▶ **About this exercise**
Look through the lines below, find those with the word "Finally", and copy them.
(Data)
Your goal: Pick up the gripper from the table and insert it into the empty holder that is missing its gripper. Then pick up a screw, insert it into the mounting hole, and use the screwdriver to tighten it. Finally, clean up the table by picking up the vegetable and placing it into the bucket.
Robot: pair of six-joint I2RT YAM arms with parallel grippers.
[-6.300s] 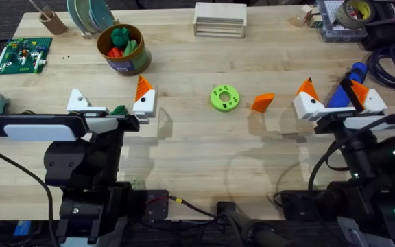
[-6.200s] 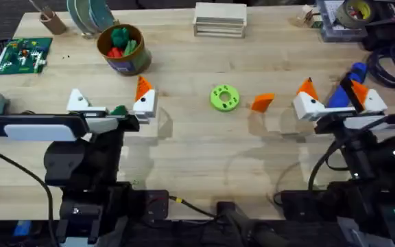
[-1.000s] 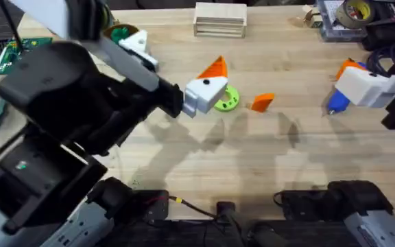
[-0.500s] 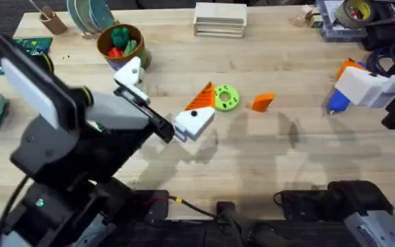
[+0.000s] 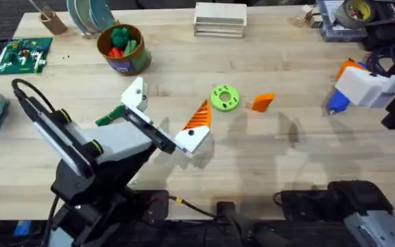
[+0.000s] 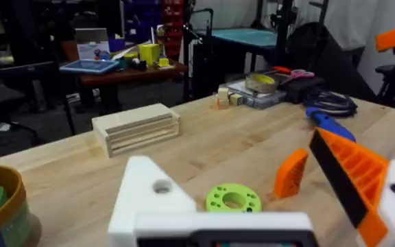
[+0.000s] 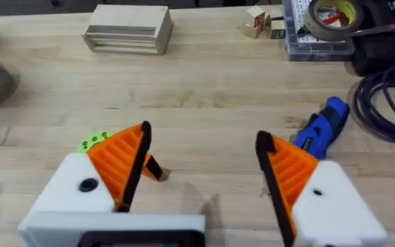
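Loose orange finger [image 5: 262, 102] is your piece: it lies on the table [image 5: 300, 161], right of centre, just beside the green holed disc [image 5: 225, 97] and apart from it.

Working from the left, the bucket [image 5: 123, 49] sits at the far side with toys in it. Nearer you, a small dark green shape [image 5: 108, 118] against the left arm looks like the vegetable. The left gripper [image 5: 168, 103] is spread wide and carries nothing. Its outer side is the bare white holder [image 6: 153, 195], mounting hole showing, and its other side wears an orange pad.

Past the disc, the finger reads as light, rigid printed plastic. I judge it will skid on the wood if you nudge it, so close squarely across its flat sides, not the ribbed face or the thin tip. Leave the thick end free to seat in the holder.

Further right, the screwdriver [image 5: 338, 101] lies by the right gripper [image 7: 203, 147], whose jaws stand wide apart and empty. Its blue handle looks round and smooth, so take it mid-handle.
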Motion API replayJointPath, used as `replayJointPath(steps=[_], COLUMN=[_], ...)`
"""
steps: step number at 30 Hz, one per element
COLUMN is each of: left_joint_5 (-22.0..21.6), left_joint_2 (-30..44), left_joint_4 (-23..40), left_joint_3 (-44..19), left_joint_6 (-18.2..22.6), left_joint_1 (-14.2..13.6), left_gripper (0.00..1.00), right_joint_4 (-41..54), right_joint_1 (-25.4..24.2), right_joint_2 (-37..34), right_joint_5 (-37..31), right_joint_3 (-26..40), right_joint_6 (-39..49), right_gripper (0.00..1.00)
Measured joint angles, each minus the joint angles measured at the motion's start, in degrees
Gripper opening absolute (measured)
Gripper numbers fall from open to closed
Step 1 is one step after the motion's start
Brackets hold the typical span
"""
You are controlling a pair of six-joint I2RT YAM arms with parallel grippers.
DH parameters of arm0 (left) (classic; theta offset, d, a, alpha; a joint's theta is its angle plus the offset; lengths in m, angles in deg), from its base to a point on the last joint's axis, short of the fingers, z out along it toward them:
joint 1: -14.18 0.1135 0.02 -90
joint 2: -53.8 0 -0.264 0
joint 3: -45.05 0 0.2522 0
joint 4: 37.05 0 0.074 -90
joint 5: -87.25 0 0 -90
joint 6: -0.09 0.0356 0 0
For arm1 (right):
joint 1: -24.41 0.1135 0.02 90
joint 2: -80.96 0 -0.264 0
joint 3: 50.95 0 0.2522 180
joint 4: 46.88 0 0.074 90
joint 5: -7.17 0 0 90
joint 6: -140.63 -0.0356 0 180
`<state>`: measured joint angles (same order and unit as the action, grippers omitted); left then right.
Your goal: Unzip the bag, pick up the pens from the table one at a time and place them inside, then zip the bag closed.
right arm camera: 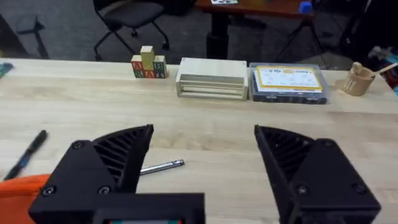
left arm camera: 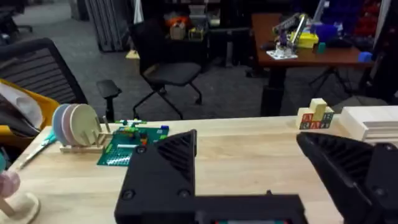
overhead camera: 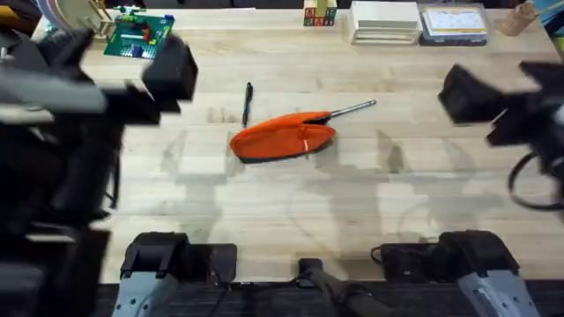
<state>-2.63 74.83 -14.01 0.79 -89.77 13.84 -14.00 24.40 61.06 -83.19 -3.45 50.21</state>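
Note:
The orange bag (overhead camera: 282, 138) lies in the middle of the table (overhead camera: 291, 211); its corner shows in the right wrist view (right arm camera: 18, 186). A black pen (overhead camera: 248, 103) (right arm camera: 28, 152) rests just behind the bag's left end. The silver pen (overhead camera: 354, 109) (right arm camera: 163, 166) pokes out from the bag's right end, and I cannot tell whether its dark end is inside. My left gripper (overhead camera: 172, 70) (left arm camera: 249, 165) hangs high over the left side, open and empty. My right gripper (overhead camera: 471, 92) (right arm camera: 202, 155) is raised at the right, also open and empty.
Along the far edge stand a green brick plate (overhead camera: 139, 35) (left arm camera: 127, 146), a plate rack (left arm camera: 78, 127), lettered wooden blocks (overhead camera: 320, 13) (right arm camera: 148, 64), a pale flat box (overhead camera: 385, 22) (right arm camera: 211, 78) and a parts case (overhead camera: 453, 25) (right arm camera: 289, 84). Bare wood surrounds the bag.

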Motion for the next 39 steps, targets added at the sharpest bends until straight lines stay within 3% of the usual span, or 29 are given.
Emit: replayJointPath(steps=[10, 19, 24, 30, 34, 39], left_joint_5=[0.62, 7.57, 14.88, 24.65, 27.59, 27.94], left_joint_2=[21.78, 32.64, 35.21, 35.55, 35.53, 35.54], left_joint_4=[12.93, 23.93, 30.31, 44.1, 52.23, 54.51], left_joint_3=[-22.97, -31.92, -32.18, -32.18, -32.18, -32.2], left_joint_6=[0.29, 8.7, 17.81, 35.26, 46.93, 55.2], left_joint_1=[0.0, 0.0, 0.0, 0.0, 0.0, 0.0], left_gripper=[0.993, 0.993, 0.994, 0.994, 0.993, 0.993], right_joint_4=[10.99, 12.6, 12.4, 11.56, 11.56, 11.55], right_joint_1=[0.0, 0.0, 0.0, 0.0, 0.0, 0.0], right_joint_2=[-17.66, -24.0, -24.36, -24.36, -24.38, -24.36], right_joint_5=[0.17, 0.24, 0.22, 0.24, 0.24, 0.24], right_joint_3=[20.9, 24.22, 24.22, 24.24, 24.24, 24.24], right_joint_6=[-0.83, -1.31, -1.31, -1.31, -1.31, -1.31], right_gripper=[0.997, 0.998, 0.998, 0.998, 0.998, 0.998])
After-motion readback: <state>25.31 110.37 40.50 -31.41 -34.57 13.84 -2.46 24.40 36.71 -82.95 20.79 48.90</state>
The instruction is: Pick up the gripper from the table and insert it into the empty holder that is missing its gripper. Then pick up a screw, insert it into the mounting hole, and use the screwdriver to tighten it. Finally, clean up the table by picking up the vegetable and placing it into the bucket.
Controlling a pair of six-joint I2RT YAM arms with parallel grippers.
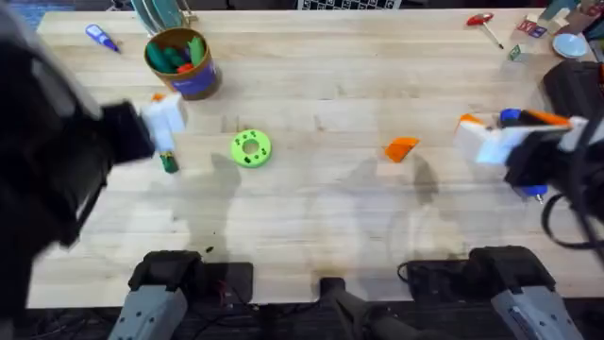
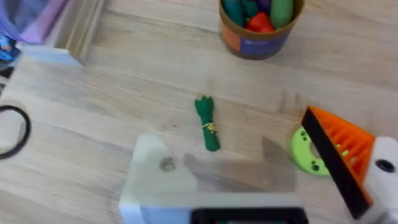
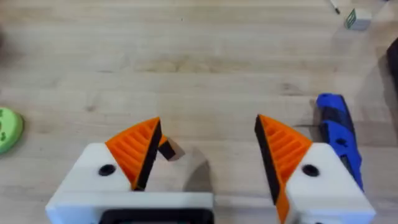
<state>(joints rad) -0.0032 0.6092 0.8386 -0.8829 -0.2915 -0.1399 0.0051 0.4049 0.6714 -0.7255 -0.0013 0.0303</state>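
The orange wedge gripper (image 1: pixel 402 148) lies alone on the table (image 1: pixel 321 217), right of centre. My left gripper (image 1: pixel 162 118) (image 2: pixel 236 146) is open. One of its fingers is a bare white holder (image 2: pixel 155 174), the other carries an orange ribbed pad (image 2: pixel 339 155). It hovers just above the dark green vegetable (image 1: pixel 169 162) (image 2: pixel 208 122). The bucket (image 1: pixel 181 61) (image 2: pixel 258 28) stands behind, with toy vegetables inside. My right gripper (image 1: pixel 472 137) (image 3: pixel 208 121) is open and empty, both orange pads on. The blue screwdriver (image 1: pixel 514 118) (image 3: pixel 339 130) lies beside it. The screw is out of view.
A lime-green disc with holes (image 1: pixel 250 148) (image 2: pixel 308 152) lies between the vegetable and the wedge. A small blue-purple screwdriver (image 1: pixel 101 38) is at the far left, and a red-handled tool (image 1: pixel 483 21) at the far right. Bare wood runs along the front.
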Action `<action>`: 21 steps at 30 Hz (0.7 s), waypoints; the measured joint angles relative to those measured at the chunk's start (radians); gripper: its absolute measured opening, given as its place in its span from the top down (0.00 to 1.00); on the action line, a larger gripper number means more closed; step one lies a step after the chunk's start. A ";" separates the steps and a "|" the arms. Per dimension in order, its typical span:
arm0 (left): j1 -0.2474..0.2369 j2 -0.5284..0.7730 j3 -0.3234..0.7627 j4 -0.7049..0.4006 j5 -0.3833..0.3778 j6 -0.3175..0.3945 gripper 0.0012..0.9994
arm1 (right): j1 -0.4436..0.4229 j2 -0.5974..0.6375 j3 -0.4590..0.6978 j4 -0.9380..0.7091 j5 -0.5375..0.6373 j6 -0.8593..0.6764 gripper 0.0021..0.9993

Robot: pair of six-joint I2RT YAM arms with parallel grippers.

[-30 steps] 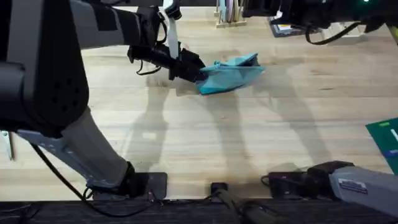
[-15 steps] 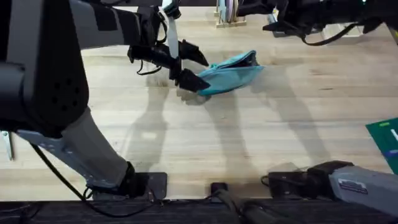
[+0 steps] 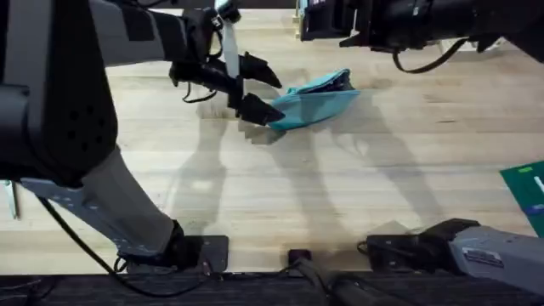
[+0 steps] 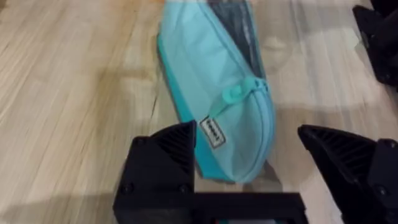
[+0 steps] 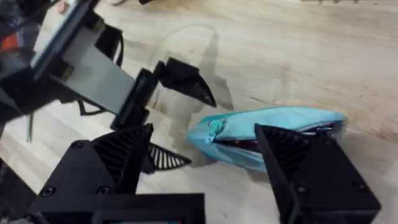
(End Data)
▶ **Response**
Your goal: Pick up the gripper from the table and insert it into the empty holder that is missing its gripper. Then pick up a screw, insert it into the mounting hole, and use the screwdriver to tighten it. Finally, clean up the table by picking up the vegetable and placing it into the bucket.
The instruction is: Pick up the gripper from the table and insert it into the empty holder that is missing its gripper. Then pick up a screw, insert it into the mounting hole, and use the screwdriver to tighten it. Finally, clean up the table by picking up the vegetable and placing it into the bucket.

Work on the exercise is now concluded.